Jones didn't want to go the white-label route, where she basically took something already made and added her branding to it to sell. She wanted to be sure she was offering something unique that would really make an impact on the market and serve women's needs. Best Periodt offers cups that are made with medical-grade silicone, are vegan and environmentally-friendly, and come in two sizes (one of which holds the capacity of up to eight regular tampons). They are also OBGYN-tested and cost-effective, considering they can last for up to 10 years.
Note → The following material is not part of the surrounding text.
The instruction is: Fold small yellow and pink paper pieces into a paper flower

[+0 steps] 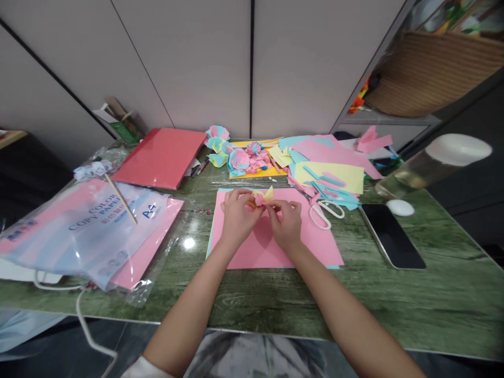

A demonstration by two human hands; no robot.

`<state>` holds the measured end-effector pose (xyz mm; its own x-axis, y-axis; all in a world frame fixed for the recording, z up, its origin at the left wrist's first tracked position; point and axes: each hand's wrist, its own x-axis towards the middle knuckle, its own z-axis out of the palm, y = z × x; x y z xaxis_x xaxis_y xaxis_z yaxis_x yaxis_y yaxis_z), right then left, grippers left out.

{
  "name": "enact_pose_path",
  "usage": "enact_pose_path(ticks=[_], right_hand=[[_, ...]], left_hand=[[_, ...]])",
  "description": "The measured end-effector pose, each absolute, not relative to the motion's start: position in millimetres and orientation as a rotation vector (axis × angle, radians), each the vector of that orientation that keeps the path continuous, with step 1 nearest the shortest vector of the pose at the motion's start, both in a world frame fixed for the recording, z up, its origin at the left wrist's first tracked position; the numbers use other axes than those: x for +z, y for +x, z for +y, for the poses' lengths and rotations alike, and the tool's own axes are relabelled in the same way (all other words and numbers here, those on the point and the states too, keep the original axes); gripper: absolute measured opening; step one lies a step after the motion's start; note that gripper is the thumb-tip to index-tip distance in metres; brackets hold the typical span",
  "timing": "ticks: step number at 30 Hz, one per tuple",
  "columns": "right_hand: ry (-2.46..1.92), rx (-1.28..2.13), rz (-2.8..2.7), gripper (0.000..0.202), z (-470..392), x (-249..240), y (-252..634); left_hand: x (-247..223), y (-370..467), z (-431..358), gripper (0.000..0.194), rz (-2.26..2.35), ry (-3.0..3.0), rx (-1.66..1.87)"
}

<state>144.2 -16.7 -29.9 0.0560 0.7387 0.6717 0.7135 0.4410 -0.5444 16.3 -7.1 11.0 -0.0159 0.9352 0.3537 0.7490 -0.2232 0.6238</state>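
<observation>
The bare strip of the green wood-grain table (275,304) before the flat pink paper sheet (271,247) gives free room. To the left, the plastic pack of coloured copy paper (86,231) blocks the way. To the right, white-handled scissors (325,212) lie just beside the sheet, and the black flat phone (391,234) lies further. Behind, the heap of pastel paper scraps (326,173) closes the far side.

On the green table I count two hands, the left hand (236,215) and the right hand (286,223), one pair of white scissors (325,212), one dark phone (391,234), one red folder (163,156), one wooden stick (121,199) and one pack of colour paper (79,226).
</observation>
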Motion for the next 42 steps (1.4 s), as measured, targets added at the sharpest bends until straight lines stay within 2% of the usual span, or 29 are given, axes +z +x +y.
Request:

Another bonus: They come in a convenient (and cute!) hygienic case. "I try to make it as relatable as possible, even the instruction manual. I've never seen an instruction manual in my entire life with Brown bodies, so of course I wanted to include that in this one. It's so important to have representation, right?"

The cups are sold in drugstores in Bermuda and online, and according to Jones, they'll be on U.S. shelves soon. She has even more plans for her brand's expansion, which points back to her persistent drive to achieve her wildest dreams and push limits. "I know for certain, our next product is not in the femcare aisle, but it all ties together with having a better period experience. This is the genesis of a mega brand."